Das Manufacturing-Geschäft des chinesischen Schuhherstellers entwickelte sich dabei positiv: Die Erlöse aus der Schuhproduktion stiegen um 4,6 % auf 3,96 Mrd. US-Dollar (3,43 Mrd. Euro), das gesamte Fertigungssegment (inklusive Sohlen, Komponenten und Sonstigem) legte um 2,3 % auf 4,23 Mrd. US-Dollar (3,67 Mrd. Euro) zu.
Das Absatzvolumen erhöhte sich um 1,3 % auf 189,4 Mio. Paar Schuhe, der durchschnittliche Verkaufspreis um 3,2 % auf 20,88 US-Dollar (18,10 Euro) je Paar – begünstigt durch einen höherwertigen Order-Mix.

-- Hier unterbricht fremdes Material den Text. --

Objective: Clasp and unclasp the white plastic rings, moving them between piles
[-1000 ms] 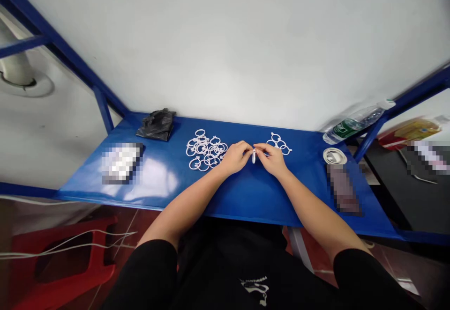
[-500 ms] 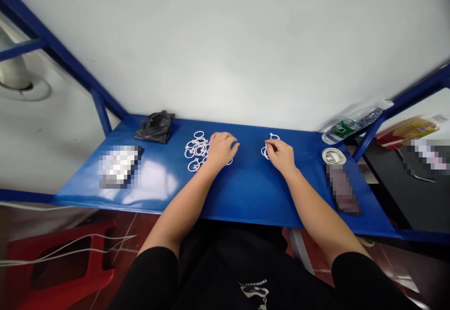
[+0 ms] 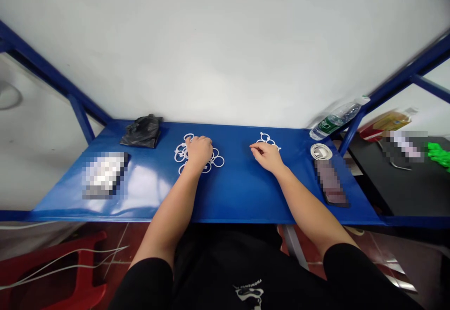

Belastend wirkte dagegen die Einzelhandelstochter Pou Sheng, deren Umsatz um 7,9 % auf 1,79 Mrd. US-Dollar (1,55 Mrd. Euro) sank, vor allem aufgrund rückläufiger Frequenzen und eines herausfordernden Marktumfelds im stationären Handel in China.
Konzernweit verringerte sich der Bruttogewinn um 6,9 % auf 1,37 Mrd. US-Dollar (1,19 Mrd. Euro), die Bruttomarge fiel um 1,4 Prozentpunkte auf 22,8 %.
Im Manufacturing-Segment senkten ungleichmäßige Auslastung, Effizienzdefizite einzelner Werke sowie steigende Lohnkosten die Bruttomarge auf 18,3 % (–1,3 Prozentpunkte).
Der auf die Anteilseigner entfallende Gewinn ging um 16,0 % auf 278,7 Mio. US-Dollar (241,6 Mio. Euro) zurück.
Trotz der kurzfristigen Belastungen durch Zölle, Inflation, schwächere Konsumstimmung und geopolitische Risiken zeigt sich Yue Yuen langfristig zuversichtlich.
Das Unternehmen setzt auf den anhaltenden Athleisure-Trend, anstehende Großereignisse wie die Fußball-WM 2026 sowie eine weitere Diversifizierung seiner Produktionskapazitäten, unter anderem in Indonesien und Indien.